A client who is to undergo dilation and curettage and conization of the cervix for cancer appears tense and anxious. Which approach would the nurse use to support the client emotionally?
- A. Explaining that these procedures are considered minor surgery
- B. Asking whether something is troubling the client and whether she'd like to talk about it
- C. Stating that the procedures are routine and asking what the client is really worried about
- D. Explaining that everyone is fearful before the surgery even though there is little reason to worry
Correct Answer: B
Rationale: The correct approach for the nurse to support the client emotionally is to ask whether something is troubling the client and if she would like to talk about it. This approach acknowledges the client's anxiety and encourages communication without dismissing her feelings. Option A, explaining that the procedures are minor surgery, may invalidate the client's emotions. Option C assumes the client is worried about something specific, which may not be the case, leading to miscommunication. Option D provides false reassurance and may hinder open communication by dismissing the client's feelings as unwarranted.
The client is in the withdrawal phase of adjusting to the change in body image. Which reaction cues the nurse to realize this when caring for a client who has lost an arm in a motor vehicle accident?
- A. The client is going through a grieving period.
- B. The client talks as if another person is affected.
- C. The client is willing to learn techniques to adapt.
- D. The client recognizes the reality and becomes anxious.
Correct Answer: D
Rationale: In this scenario, the client's recognition of the reality and subsequent anxiety cues the nurse that the client is in the withdrawal phase of adjusting to the change in body image. During this phase, the client may refuse to discuss the change and may use withdrawal as a coping mechanism. The grieving period typically occurs during the acknowledgement phase, where the client and family come to terms with the change in physical appearance. Initially, shock and depersonalization may lead the client to talk as if another person is affected by the change. Finally, in the rehabilitation stage, the client is ready to learn techniques to adapt to the change, such as through the use of prosthetics or modifying lifestyles and goals.

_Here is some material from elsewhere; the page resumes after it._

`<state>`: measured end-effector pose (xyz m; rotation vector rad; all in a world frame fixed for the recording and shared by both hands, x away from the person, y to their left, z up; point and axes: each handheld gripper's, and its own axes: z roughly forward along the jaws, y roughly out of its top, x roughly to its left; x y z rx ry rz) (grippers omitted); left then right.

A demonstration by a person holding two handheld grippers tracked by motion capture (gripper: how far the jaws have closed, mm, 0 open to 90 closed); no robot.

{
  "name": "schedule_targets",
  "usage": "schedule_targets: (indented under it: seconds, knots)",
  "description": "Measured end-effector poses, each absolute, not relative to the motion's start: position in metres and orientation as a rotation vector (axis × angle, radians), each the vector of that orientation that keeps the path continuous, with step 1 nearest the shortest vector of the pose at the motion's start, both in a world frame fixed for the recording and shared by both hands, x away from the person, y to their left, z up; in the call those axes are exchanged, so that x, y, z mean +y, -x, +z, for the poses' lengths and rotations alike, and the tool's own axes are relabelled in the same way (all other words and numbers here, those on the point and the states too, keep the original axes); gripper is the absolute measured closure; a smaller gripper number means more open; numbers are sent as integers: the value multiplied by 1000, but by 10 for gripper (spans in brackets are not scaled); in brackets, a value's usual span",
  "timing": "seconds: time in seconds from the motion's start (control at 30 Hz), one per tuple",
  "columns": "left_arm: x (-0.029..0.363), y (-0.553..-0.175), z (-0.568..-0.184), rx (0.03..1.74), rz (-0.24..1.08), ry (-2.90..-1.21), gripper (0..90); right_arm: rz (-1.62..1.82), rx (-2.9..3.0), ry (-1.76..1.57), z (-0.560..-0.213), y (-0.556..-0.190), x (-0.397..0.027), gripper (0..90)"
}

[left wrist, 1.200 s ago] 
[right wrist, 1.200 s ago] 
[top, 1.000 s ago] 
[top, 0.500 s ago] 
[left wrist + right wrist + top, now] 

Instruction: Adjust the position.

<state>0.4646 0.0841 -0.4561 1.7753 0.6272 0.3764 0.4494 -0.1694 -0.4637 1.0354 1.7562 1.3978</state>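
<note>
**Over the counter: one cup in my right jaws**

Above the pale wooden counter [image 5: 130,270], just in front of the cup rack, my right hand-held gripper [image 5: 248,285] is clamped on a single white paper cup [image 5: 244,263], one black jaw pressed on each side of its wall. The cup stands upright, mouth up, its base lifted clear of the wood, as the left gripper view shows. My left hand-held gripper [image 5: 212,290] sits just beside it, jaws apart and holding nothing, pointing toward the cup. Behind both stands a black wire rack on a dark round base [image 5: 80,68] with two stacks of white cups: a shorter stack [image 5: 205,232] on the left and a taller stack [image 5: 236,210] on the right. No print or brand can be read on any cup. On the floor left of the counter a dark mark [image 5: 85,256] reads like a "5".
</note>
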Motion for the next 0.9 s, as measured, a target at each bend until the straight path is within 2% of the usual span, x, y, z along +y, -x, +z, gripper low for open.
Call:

A client is having a panic attack. Which nursing intervention has priority for this client?
- A. have the client recount a positive childhood memory
- B. provide the client with a glass of water
- C. tell the client to take deep breaths
- D. ask the client to identify the source of his anxiety
Correct Answer: C
Rationale: Deep breathing helps reduce hyperventilation and physiological symptoms during a panic attack, making it the priority intervention.
The home health nurse visits a client with a history of type 1 diabetes mellitus. The client has recently experienced permanent loss of vision and is having difficulty adjusting. Which action by the nurse is most appropriate?
- A. Ask the health care provider for a psychiatric referral.
- B. Recommend that the client join a support group.
- C. Warn the client that failure to adapt can increase risk for injury.
- D. Reassure client that a change in visual abilities does not change personal identity.
Correct Answer: D
Rationale: Reassuring the client that vision loss does not alter their personal identity addresses emotional adjustment, fostering hope and self-worth. Support groups are helpful but less immediate, and psychiatric referrals or warnings may not address the client’s current emotional needs.